[[ DATASET SECTION open ]]
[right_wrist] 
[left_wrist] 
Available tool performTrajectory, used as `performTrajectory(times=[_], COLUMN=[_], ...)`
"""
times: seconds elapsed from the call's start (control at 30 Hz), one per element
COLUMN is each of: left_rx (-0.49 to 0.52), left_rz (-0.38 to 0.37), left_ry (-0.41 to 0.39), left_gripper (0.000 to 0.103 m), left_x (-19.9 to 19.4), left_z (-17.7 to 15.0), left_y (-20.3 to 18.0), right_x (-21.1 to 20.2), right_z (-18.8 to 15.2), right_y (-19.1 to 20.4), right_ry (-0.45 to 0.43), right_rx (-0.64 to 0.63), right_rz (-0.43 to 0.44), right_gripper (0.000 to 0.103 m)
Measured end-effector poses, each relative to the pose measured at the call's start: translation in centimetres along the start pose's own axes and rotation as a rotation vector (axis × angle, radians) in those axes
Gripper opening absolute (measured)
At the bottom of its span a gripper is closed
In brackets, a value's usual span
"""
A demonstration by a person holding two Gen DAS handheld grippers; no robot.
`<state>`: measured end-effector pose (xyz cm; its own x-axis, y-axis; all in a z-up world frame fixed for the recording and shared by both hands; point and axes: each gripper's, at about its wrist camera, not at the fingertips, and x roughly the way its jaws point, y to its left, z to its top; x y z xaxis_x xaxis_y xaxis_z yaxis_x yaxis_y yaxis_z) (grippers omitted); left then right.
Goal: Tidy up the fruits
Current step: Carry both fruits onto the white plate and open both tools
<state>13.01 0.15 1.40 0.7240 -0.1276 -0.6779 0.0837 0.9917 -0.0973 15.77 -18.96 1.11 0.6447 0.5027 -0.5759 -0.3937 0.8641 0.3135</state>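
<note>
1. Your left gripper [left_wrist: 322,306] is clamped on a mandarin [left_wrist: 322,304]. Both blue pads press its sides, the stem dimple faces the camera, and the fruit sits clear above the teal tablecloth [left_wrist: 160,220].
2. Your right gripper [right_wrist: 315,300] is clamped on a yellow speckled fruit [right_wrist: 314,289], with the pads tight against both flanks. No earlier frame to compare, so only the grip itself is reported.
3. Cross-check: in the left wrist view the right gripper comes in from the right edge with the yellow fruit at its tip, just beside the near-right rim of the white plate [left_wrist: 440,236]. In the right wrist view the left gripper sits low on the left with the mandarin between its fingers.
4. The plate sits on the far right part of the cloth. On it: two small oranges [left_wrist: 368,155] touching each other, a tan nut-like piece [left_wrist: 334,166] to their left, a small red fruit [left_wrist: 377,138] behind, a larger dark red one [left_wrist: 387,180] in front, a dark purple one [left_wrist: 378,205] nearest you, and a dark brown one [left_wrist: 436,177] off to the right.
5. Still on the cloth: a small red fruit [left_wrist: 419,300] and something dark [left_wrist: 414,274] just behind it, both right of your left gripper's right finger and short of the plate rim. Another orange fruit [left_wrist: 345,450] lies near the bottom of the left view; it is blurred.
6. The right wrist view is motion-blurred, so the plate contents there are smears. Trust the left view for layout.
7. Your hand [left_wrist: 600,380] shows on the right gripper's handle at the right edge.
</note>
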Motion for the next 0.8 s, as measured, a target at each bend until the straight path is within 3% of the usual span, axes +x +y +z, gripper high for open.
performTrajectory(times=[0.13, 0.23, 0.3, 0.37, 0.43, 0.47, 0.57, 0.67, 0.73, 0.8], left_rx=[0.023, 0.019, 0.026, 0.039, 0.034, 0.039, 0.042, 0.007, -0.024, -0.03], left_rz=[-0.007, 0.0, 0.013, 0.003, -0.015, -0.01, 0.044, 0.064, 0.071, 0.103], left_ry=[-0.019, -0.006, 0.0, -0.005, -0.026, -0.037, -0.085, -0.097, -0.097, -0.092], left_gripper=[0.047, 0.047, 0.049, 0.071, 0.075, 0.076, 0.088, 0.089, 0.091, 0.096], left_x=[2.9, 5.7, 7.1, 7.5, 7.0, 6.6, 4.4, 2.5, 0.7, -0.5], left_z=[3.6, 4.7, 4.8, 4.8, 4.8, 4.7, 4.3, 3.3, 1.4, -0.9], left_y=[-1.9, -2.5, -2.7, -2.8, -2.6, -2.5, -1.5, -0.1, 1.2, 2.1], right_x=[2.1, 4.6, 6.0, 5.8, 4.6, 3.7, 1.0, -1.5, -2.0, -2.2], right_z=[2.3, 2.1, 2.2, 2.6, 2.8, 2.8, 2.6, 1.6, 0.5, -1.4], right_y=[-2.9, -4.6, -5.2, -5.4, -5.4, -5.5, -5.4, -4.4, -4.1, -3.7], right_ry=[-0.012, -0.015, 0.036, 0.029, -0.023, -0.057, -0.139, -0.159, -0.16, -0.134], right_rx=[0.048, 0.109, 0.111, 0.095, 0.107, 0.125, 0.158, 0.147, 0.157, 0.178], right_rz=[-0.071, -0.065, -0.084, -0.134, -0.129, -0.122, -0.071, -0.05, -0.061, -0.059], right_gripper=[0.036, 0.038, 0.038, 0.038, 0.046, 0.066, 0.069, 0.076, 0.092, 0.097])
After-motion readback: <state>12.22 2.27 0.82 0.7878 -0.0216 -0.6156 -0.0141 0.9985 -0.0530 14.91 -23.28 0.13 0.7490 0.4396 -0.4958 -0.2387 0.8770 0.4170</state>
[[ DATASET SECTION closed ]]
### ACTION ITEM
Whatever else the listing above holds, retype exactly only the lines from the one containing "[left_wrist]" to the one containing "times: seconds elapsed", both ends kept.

### EXERCISE OUTPUT
[left_wrist] 
Available tool performTrajectory, used as `performTrajectory(times=[_], COLUMN=[_], ...)`
"""
times: seconds elapsed from the call's start (control at 30 Hz), one per element

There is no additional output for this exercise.